● Exercise directions:
Output every line of the material exactly.

((

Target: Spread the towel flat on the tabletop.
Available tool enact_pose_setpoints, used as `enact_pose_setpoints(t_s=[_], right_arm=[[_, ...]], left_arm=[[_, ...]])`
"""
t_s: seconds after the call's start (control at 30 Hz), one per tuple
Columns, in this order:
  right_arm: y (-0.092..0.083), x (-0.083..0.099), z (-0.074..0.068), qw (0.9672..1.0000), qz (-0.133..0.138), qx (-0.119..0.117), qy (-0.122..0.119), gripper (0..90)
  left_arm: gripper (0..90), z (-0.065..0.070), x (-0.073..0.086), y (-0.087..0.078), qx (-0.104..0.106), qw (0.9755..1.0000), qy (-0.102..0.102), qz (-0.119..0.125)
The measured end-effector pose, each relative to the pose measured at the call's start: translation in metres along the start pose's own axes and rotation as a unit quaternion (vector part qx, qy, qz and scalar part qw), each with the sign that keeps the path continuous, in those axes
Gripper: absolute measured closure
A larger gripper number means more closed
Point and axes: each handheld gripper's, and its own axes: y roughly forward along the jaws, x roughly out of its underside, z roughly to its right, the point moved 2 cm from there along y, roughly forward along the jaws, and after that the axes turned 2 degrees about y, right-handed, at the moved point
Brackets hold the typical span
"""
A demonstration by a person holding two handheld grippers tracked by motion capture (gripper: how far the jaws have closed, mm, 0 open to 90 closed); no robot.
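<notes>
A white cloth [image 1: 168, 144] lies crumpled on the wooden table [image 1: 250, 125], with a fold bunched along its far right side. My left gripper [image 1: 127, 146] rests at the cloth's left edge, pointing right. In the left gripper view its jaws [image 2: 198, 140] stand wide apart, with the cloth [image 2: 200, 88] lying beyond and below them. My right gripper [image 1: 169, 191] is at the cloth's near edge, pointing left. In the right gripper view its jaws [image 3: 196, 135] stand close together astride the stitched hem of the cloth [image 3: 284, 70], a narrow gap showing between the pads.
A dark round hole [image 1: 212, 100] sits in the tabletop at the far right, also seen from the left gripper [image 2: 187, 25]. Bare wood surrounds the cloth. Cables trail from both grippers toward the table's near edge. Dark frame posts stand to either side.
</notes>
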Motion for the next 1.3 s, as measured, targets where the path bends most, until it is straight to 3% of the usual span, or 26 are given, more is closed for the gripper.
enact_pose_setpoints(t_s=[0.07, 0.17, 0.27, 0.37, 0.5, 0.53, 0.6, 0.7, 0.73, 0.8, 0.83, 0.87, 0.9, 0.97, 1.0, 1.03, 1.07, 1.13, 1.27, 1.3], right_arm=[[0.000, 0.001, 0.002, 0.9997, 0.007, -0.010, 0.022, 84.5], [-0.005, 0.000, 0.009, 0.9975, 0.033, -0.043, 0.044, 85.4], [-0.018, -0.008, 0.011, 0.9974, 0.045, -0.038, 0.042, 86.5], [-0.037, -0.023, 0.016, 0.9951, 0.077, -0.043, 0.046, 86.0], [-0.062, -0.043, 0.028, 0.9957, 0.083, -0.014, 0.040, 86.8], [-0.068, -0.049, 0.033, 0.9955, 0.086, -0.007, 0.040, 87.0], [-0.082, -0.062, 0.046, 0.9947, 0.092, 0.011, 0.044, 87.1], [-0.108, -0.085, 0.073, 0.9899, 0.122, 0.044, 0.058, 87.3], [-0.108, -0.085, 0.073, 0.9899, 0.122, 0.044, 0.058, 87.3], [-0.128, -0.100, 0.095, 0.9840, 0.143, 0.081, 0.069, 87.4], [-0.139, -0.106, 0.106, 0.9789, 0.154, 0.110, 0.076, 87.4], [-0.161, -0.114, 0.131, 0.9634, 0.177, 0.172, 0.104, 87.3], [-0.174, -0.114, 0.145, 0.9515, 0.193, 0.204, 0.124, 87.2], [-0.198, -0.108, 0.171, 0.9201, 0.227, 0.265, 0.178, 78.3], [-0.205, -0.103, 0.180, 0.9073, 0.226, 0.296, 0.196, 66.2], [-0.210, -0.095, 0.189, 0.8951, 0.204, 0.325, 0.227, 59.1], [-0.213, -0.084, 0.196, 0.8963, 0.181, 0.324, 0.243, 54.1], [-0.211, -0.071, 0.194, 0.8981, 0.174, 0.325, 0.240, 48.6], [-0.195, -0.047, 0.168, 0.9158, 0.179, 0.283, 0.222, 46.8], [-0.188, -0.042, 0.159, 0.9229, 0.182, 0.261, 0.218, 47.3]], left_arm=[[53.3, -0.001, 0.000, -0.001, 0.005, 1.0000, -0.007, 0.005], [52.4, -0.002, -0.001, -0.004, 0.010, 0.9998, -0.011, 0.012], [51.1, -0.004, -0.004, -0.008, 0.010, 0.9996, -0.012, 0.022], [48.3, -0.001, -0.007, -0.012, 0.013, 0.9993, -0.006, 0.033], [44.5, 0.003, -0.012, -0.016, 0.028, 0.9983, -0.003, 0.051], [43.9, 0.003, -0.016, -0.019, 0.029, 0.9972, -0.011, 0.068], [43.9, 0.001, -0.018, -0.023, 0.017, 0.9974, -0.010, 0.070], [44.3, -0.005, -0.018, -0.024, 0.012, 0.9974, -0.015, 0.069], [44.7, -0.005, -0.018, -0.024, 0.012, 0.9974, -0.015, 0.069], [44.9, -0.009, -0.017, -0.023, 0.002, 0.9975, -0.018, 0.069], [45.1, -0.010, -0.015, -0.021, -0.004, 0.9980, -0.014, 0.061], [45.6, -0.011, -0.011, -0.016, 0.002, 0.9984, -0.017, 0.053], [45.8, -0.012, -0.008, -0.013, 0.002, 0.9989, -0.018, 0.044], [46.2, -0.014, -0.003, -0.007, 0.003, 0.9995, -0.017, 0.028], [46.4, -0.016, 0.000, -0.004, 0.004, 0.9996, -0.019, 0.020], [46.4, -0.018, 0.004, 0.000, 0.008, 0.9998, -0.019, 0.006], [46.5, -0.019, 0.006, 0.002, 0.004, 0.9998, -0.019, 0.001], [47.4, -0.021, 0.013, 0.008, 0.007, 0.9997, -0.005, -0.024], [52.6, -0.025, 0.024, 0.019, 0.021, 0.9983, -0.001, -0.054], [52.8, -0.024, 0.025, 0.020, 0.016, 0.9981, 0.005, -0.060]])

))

● Output below:
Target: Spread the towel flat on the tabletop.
Available tool enact_pose_setpoints, used as `enact_pose_setpoints(t_s=[_], right_arm=[[_, ...]], left_arm=[[_, ...]])`
"""
t_s: seconds after the call's start (control at 30 Hz), one per tuple
Columns, in this order:
  right_arm: y (-0.092..0.083), x (-0.083..0.099), z (-0.074..0.068), qw (0.9672..1.0000), qz (-0.133..0.138), qx (-0.119..0.117), qy (-0.122..0.119), gripper (0..90)
  left_arm: gripper (0..90), z (-0.065..0.070), x (-0.073..0.086), y (-0.087..0.078), qx (-0.104..0.106), qw (0.9755..1.0000), qy (-0.102..0.102), qz (-0.119..0.125)
The measured end-effector pose, each relative to the pose measured at the call's start: translation in metres along the start pose's own axes and rotation as a unit quaternion (vector part qx, qy, qz and scalar part qw), each with the sign that keeps the path continuous, in those axes
Gripper: absolute measured closure
A larger gripper number means more closed
Point and axes: each handheld gripper's, and its own axes: y roughly forward along the jaws, x roughly out of its underside, z roughly to its right, the point moved 2 cm from there along y, roughly forward along the jaws, and after that the axes turned 2 degrees about y, right-handed, at the moved point
Brackets hold the typical span
"""
A demonstration by a person holding two handheld grippers tracked by motion capture (gripper: how far the jaws have closed, mm, 0 open to 90 closed); no robot.
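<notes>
A white cloth [image 1: 168, 144] lies crumpled on the wooden table [image 1: 250, 125], with a fold bunched along its far right side. My left gripper [image 1: 127, 146] rests at the cloth's left edge, pointing right. In the left gripper view its jaws [image 2: 198, 140] stand wide apart, with the cloth [image 2: 200, 88] lying beyond and below them. My right gripper [image 1: 169, 191] is at the cloth's near edge, pointing left. In the right gripper view its jaws [image 3: 196, 135] stand close together astride the stitched hem of the cloth [image 3: 284, 70], a narrow gap showing between the pads.
A dark round hole [image 1: 212, 100] sits in the tabletop at the far right, also seen from the left gripper [image 2: 187, 25]. Bare wood surrounds the cloth. Cables trail from both grippers toward the table's near edge. Dark frame posts stand to either side.
</notes>
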Motion for the next 1.3 s, as measured, targets where the path bends most, until it is straight to 3% of the usual span, or 26 are given, more is closed for the gripper.
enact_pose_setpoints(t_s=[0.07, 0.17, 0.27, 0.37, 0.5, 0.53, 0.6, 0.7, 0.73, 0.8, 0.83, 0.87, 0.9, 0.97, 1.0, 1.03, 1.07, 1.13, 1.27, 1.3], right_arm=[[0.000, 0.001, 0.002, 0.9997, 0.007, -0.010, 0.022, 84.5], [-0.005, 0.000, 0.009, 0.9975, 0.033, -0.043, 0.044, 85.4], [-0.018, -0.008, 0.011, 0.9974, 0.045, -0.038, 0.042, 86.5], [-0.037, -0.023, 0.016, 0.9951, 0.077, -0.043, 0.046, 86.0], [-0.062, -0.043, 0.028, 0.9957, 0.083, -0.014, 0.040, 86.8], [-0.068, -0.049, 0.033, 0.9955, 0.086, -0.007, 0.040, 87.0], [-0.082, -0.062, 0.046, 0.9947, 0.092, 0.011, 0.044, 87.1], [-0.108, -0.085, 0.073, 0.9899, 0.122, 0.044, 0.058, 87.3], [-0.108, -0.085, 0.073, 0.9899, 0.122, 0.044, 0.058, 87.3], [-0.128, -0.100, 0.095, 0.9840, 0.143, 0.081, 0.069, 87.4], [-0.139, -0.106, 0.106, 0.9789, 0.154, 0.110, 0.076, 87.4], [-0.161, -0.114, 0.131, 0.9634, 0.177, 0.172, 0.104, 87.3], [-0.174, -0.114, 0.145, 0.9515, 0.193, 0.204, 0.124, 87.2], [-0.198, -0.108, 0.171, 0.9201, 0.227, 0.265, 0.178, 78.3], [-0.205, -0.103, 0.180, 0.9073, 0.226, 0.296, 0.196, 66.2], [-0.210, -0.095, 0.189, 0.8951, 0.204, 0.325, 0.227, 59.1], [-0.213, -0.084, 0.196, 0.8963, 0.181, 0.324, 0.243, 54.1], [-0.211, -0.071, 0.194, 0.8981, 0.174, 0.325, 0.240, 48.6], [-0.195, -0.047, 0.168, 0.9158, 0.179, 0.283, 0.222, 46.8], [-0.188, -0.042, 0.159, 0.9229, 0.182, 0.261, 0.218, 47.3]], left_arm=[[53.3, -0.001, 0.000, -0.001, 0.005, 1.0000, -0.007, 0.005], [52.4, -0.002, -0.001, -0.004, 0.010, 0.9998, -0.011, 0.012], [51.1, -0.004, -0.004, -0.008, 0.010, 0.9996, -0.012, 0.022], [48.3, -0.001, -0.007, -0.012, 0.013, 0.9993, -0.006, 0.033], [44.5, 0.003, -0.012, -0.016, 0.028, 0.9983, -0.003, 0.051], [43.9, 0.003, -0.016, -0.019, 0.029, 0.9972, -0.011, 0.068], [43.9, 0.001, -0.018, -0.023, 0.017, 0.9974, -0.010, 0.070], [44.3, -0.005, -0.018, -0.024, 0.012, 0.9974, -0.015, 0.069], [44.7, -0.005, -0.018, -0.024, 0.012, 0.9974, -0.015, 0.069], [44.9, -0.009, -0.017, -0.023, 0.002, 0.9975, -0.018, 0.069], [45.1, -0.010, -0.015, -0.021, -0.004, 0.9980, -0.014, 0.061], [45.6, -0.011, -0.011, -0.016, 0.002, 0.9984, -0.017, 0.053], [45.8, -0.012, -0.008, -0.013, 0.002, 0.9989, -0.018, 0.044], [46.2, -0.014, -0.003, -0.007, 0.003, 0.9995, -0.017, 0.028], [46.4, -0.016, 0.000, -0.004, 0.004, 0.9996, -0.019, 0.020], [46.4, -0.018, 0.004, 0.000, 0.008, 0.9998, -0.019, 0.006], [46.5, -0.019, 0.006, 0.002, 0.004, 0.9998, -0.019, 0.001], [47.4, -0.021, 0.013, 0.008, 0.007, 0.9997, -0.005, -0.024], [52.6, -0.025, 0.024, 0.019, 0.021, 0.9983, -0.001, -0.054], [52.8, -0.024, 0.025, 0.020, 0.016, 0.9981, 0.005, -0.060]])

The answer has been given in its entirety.